Wednesday, January 17, 2007

Performance Tuning and The Big O

Oracle Performance Tuning is a big subject, as anyone will appreciate who has read any of a number of books that set out to help you to understand what problem you are trying to solve, what factors may affect the performance you are seeing, what strategies are available to the query optimizer, and so on.

While Cary Millsap's Optimizing Oracle Performance focusses on finding, tracing and prioritising specific problems in the face of vague reports that the system seems a bit slow this week, and Jonathan Lewis' Cost-Based Oracle Fundamentals takes us on a tour of the CBO to help answer such questions as Why isn't my EXISTS query using an index? (and why isn't it faster than the IN version?) a poster on OraFAQ has an approach we've not seen before:

Hi,

The following is a problem I need help with and I am willing to pay for help if necessary. Any info would be greatly appreciated.

Two tables in a database:

Table1 contains a list of phone numbers
Table2 contains a list of phone numbers as well

I would like to create a Table3, in which Table3 contains all numbers from Table1 that is not in Table2. I am looking for the shortest runtime possible, keeping in mind that you can use whatever method(s) you deem necessary.

Table1 contains 30 Million rows,
Table2 contains 2000 rows.

given a regular SQL expression, it will yield Big O(m*n)

Where m = rowcount of Table1
and n = rowcount of Table2

Generate for me, a method in which, runtime will yield Big O (m log2 n).

I don't need code, I want to hear your logic. Table1 is customers, Table2 is a list of prepaid phone numbers. Table3 is list of people to bill.

As usual no database version is given. The first suggestion, as you might expect, is the quite reasonable:

select phone_no from table1
minus
select phone_no from table2;

accompanied by a comment that it doesn't seem like a great piece of schema design to have two tables in the first place. However, the reply comes back:

The guy who wrote this problem just told me that this answer is incorrect.

His response to me was:

it's not too simplistic, but it is incorrect. This will still yield a big O(m*n).

Give it one more try, you are thinking too much in terms of DB.

Ask yourself, what are the only structures that would yield BigO(nlog2n)? Answer that, and you will get your answer.

Any ideas?

Resident mathematician Ross Leishman tried to explain to me what Big O (m log2n) means, and I can confirm that it is not after all a When Harry Met Sally reference as most of us would probably assume. Apparently the version with an EXISTS subquery was what was wanted, which seemed odd to me on a number of levels, not least that an IN subquery would probably produce the same plan, especially in 10g where the new HASH JOIN RIGHT ANTI allows the database to build its hash table from the 2,000-row table2 rather than the 30 million-row table1. But of course we don't know the database version, do we? Or whether the columns are nullable, unique or indexed, or how values are distributed, or really anything about the actual environment that would help in solving a real-world performance problem. I can see where I'm going wrong though. I am thinking too much in terms of DB.

5 comments:

Anonymous said...

It's clearly a homework assignment, so why bother answering.

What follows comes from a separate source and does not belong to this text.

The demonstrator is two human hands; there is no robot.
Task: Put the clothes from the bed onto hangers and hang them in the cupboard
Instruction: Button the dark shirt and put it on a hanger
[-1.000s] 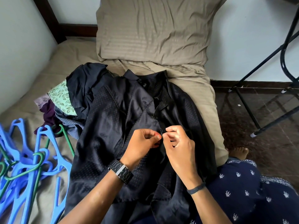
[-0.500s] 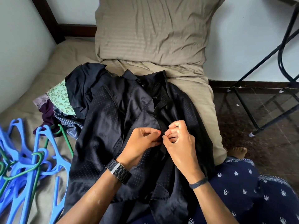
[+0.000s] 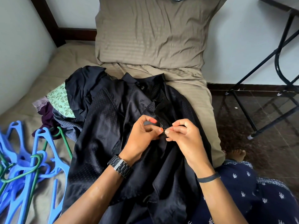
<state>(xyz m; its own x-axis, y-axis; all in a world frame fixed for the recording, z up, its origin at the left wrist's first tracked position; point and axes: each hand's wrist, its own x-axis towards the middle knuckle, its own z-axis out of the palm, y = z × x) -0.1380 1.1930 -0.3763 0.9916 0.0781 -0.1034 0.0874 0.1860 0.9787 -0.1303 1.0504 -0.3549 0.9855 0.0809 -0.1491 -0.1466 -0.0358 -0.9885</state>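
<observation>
A shiny black dotted shirt point(image 3: 103, 139) lies spread on the bed point(image 3: 194, 88), collar toward the pillow. My left hand point(image 3: 142, 136) and my right hand point(image 3: 182, 138) meet over its front placket, each pinching the fabric edge at a button. Under the shirt's left side lies a heap of other clothes point(image 3: 59, 107): a green leaf print, a purple piece, a striped piece and a dark garment. A pile of blue and green plastic hangers point(image 3: 27, 168) rests on the bed at the lower left.
A tan pillow point(image 3: 153, 33) leans on the wall at the head of the bed. A black metal frame point(image 3: 265, 88) stands on the dark floor at the right. My foot point(image 3: 236, 155) is beside the bed edge. No cupboard is in view.
Both hands have shifted slightly up the placket. The left hand's fingers have spread a little, the right hand's fingertips still pinch the edge. The shirt has barely moved.
</observation>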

If you where to bother anyway, there is really no point in the question, since it assumes that the database will use a specific algorithm (or class of algorithms) given even a so simple query. But the database doesn't.

Anyway, if we know the constant cardinality of both tables, almost any algorithm will be O(1) (ie. constant time), which is good but useless information in this case.

William Robertson said...

I thought that too, but apparently it is semi-real. When I asked, the poster said:

"It IS a real world problem. The person who asked me to solve this worked for a telephone company and this was an actual problem he had to solve."

Anonymous said...

One has to check for each record of table 2 whether or not it is in table 1.
For an array of numbers (of m numbers) that are sorted, finding out whether another number is in that array or not, the best algorithm uses o(log2(m)) time. (without using another index or anything.)

The algorithm works as following: look at the middle of the array. If the number to search for is bigger than than the number in the array, then repeat this process with the upper half of the array, otherwise with the lower half.

This gives us the required 0(n*log2(m)) limitation.

Ross Leishman said...

Raymond is absolutely correct, a binary search would yield a Log2(n) cost for each iteration.

The problem is that the original poster was given the problem by some pompous git who mistakenly thinks he knows a bit about Oracle.

Since Oracle does not (to my knowlege) employ a binary search, I leapt to the (apparently correct) assumption that the poster's mentor thinks b-Tree indexes are Binary-Tree, not Balanced-Tree.

The post was a tangled web of lies, half-truths, and unfounded assumptions. But for all that it had a kernal of an interesting problem that - if expressed properly - would have made for an interesting post rather than a painful one.

Unknown said...

actually, you can get roughly O(m+n), which is better than O(m*log(n)) by using a bucket system, or a hashing system with a sufficiently good hashing algorithm.